BLOQUEOS A PUBLICAD PRIVADA. Paralelamente al otorgamiento discrecional de la pauta oficial, en los últimos meses y tras una orden no escrita de un funcionario de peso del gobierno, grandes anunciantes de los medios gráficos y televisivos retiraron sus pautas afectando a la economía de las empresas periodísticas, lo que está provocando recortes salariales y limitaciones para la cobertura de noticias.

BLOQUEOS INFORMATIVOS. Ya desde los tiempos de Néstor Kirchner, pero mucho más en los mandatos de Fernández, periodistas y medios considerados «enemigos» por el gobierno, dejaron de recibir información de los organismos públicos, pasaron a no ser invitados o censurados en ruedas de Prensa, y hasta ninguneados por funcionarios o voceros del gobierno que dejaron de asistir a programas de radio y televisión. A esto se le suma el hostigamiento verbal y la estigmatización permanente de medios y periodistas considerados críticos u opositores.

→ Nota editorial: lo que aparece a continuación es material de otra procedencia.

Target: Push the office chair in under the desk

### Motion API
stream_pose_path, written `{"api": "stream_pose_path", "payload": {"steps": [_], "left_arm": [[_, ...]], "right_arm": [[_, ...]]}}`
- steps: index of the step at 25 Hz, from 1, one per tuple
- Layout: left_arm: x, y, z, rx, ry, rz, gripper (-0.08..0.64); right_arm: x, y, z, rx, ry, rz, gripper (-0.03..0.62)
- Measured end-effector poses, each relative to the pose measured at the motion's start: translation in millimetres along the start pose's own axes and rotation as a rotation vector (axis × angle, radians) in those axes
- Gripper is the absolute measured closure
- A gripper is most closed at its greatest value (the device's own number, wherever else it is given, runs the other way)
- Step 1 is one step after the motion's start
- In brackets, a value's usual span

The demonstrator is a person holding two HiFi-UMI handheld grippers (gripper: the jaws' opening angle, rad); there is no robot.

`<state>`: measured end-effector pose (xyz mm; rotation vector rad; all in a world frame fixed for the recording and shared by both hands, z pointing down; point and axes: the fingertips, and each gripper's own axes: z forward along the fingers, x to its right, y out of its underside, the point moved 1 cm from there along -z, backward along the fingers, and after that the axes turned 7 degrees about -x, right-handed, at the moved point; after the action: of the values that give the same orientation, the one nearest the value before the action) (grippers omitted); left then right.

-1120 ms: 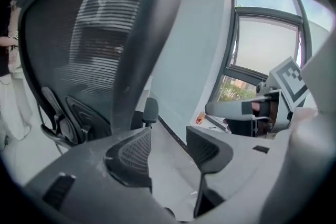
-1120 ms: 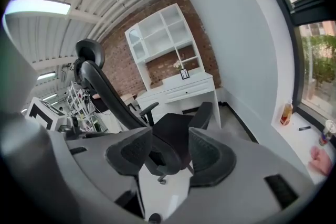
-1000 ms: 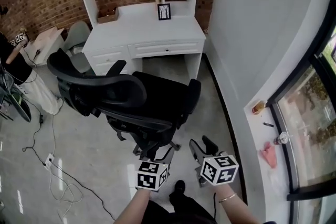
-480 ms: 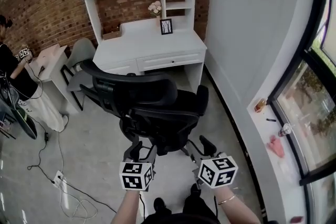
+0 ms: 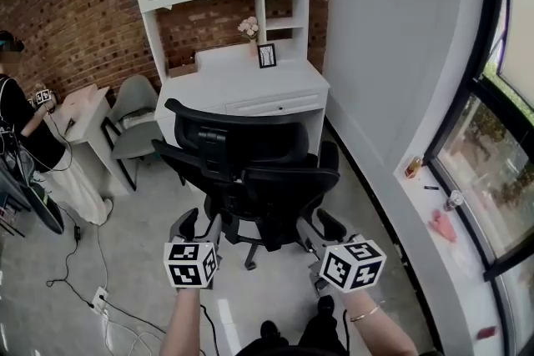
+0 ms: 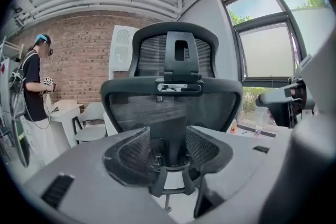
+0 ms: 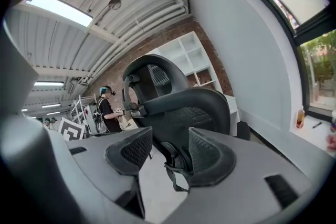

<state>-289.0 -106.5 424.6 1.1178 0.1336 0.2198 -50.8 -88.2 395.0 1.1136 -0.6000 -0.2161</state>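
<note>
By brick wall (image 5: 75, 21), office chair (image 5: 250, 144) now square-on to desk (image 5: 242, 83).

The left forearm (image 5: 178, 328) and the right forearm (image 5: 382, 333) reach forward from the bottom of the head view, roughly parallel and well apart, each hand hidden beneath its marker cube (image 5: 190, 264). The left hand-held gripper (image 5: 200, 224) points ahead and slightly downward, and its own view shows the jaws spread wide, the mesh-faced pads (image 6: 131, 152) standing clear of each other. The right hand-held gripper (image 5: 319, 231) is held about level with it and angled a little inward, its jaws likewise wide, with the pads (image 7: 207, 155) apart.
</note>
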Motion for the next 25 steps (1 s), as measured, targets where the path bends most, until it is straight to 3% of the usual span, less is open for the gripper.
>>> {"api": "stream_pose_path", "payload": {"steps": [9, 16, 25], "left_arm": [[-27, -60, -5, 0.107, 0.048, 0.067, 0.359], [-4, -109, -7, 0.187, 0.188, 0.155, 0.359], [9, -116, -6, 0.17, 0.2, 0.248, 0.382]], "right_arm": [[-7, -45, 18, 0.046, 0.05, 0.001, 0.393], [-12, -51, 30, 0.053, 0.084, -0.015, 0.393], [7, -58, 39, 0.053, 0.122, -0.02, 0.4]]}}
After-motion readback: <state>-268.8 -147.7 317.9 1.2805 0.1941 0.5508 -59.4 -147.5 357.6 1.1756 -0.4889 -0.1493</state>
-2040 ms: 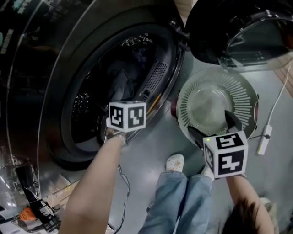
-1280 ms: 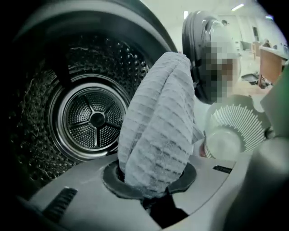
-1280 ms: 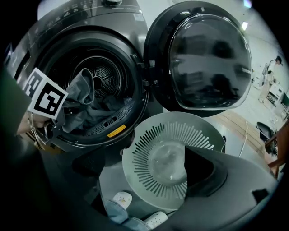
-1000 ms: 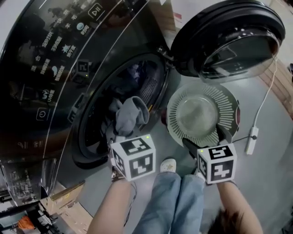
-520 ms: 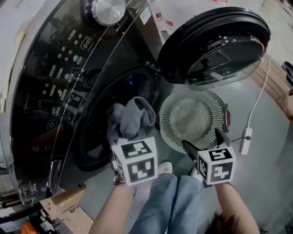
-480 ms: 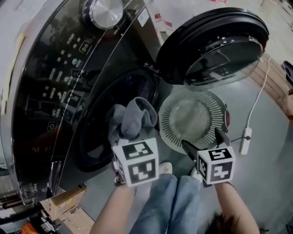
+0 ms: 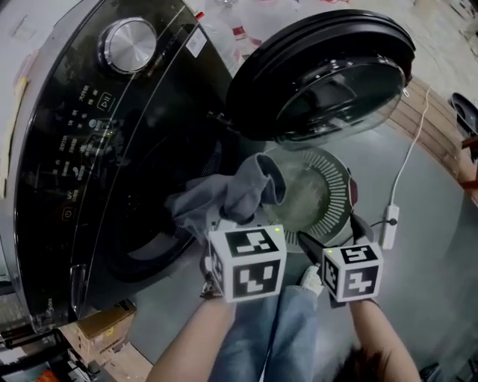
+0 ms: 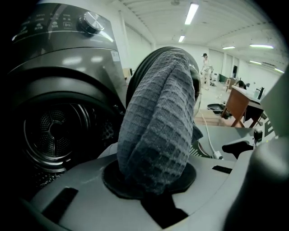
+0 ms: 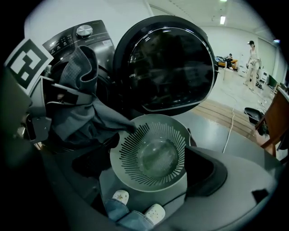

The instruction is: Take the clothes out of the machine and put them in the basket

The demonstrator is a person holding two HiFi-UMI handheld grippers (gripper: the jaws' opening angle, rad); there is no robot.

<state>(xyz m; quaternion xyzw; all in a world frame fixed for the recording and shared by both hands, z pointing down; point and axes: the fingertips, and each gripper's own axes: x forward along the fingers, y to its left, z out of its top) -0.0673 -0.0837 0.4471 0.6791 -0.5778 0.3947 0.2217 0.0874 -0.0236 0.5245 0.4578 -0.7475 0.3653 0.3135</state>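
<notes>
Two hand-held grippers work at an open front-loading machine [image 7: 89,149]. Left gripper [image 8: 151,189]: jaws clamped on one end of a grey ribbed garment [image 7: 243,186]. The cloth stands up from the pads in a thick fold and trails back toward the machine's mouth. It is out of the drum [image 8: 53,131] and held up near the machine-side rim of the basket [image 7: 337,195], not over its middle. Gripping near the cloth's end probably lets the rest drag free of the opening without snagging. Right gripper [image 7: 328,230]: jaws apart and empty, held above the basket's near rim, apparently to stay clear of the garment. Basket: pale, slotted and empty, on the floor [image 7: 426,254] under the swung-open door [image 7: 321,74], near enough to the opening for a short carry. The person's shoes [image 9: 156,212] stand just beside it. Floor: smooth grey, crossed by a white cable [image 7: 399,168]. Room beyond: a large hall with ceiling strip lights [image 8: 191,12], a wooden desk [image 8: 239,97], and people far off.
</notes>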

SIN PREGUNTAS. Otro de los métodos para cuestionar (y complicar) el rol del periodismo, fueron las cada vez más cuestionadas conferencias de prensa sin la posibilidad de que haya preguntas, o repreguntas; o la generación de espacios donde los funcionarios se limitan a dar una declaración o leer una medida rodeados de militantes políticos que abuchean o agreden verbalmente a los periodistas que se animan a hacer una pregunta considerada molesta. Este método no es prioritario del gobierno nacional, ha sucedido en muchos distritos del país, con funcionarios de gobiernos de distinto signo político.

MEDIOS PÚBLICOS, PERO DEL GOBIERNO. A diferencia de lo que sucede en otros países (especialmente los europeos, pero también en varios países de América Latina), en la Argentina los medios públicos son manejados directamente por el gobierno de turno, lo cual genera una dependencia directa de las decisiones que emanan del presidente y su círculo más cercano. El efecto es una programación donde es muy difícil que aparezcan voces disidentes. Siempre decimos en Fopea que los medios estatales deberían ser públicos y no gubernamentales. En pos de este objetivo, sus autoridades deberían ser designadas por concurso y su gestión no debería recibir interferencias del poder político de turno.